Er hörte ein schwaches Knarren, gedämpft durch die Dielenbretter über ihnen.
So lautlos wie möglich griffen Anyi und Gol nach ihren Schuhen, ihren Rucksäcken und Lampen und folgten Cery in das Nebenzimmer, schlossen die Tür hinter sich und schoben eine alte Truhe vor die Tür. Cadia blieb mitten im Raum stehen, seufzte und ließ das Laken fallen, damit sie sich anziehen konnte. Sowohl Anyi als auch Gol wandten ihr schnell den Rücken zu.
»Was soll ich tun?«, flüsterte Cadia Cery zu.

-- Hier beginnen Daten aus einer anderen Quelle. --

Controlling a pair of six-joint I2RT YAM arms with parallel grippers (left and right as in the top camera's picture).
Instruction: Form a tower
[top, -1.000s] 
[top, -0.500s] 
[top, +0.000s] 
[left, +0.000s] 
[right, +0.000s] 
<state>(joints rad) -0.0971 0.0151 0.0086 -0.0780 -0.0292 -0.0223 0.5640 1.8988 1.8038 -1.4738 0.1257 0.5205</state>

Er las den Rest seiner Kleider auf, griff nach Cadias Schlafzimmerlampe und überlegte. »Folge uns.«
Sie wirkte eher krank als aufgeregt, als sie durch die Falltür schlüpften, die zu der alten Straße der Diebe führte. Die Gänge hier waren mit Schutt gefüllt und nicht wirklich sicher. Dieser Teil des unterirdischen Netzwerks war vom Rest abgeschnitten worden, als der König eine nahe Straße wiederhergestellt und neue Häuser errichtet hatte, wo die alten Gebäude des Elendsviertels gestanden hatten. Obwohl es nicht ganz innerhalb der Grenzen seines Territoriums lag, hatte Cery einen alten Tunnelbauer dafür bezahlt, eine neue Zugangspassage auszuheben, hatte aber die verfallenen Teile so belassen, damit niemand in Versuchung geriet, sie zu benutzen. Es war ein praktischer Ort gewesen, um Dinge zu verstecken, wie gestohlene Waren und hier und da einen Leichnam.
Er hatte jedoch nie geplant, sich selbst hier zu verstecken. Cadia betrachtete den mit Schutt übersäten Gang mit einer Mischung aus Entsetzen und Neugier. Cery reichte ihr die Lampe und zeigte in eine Richtung.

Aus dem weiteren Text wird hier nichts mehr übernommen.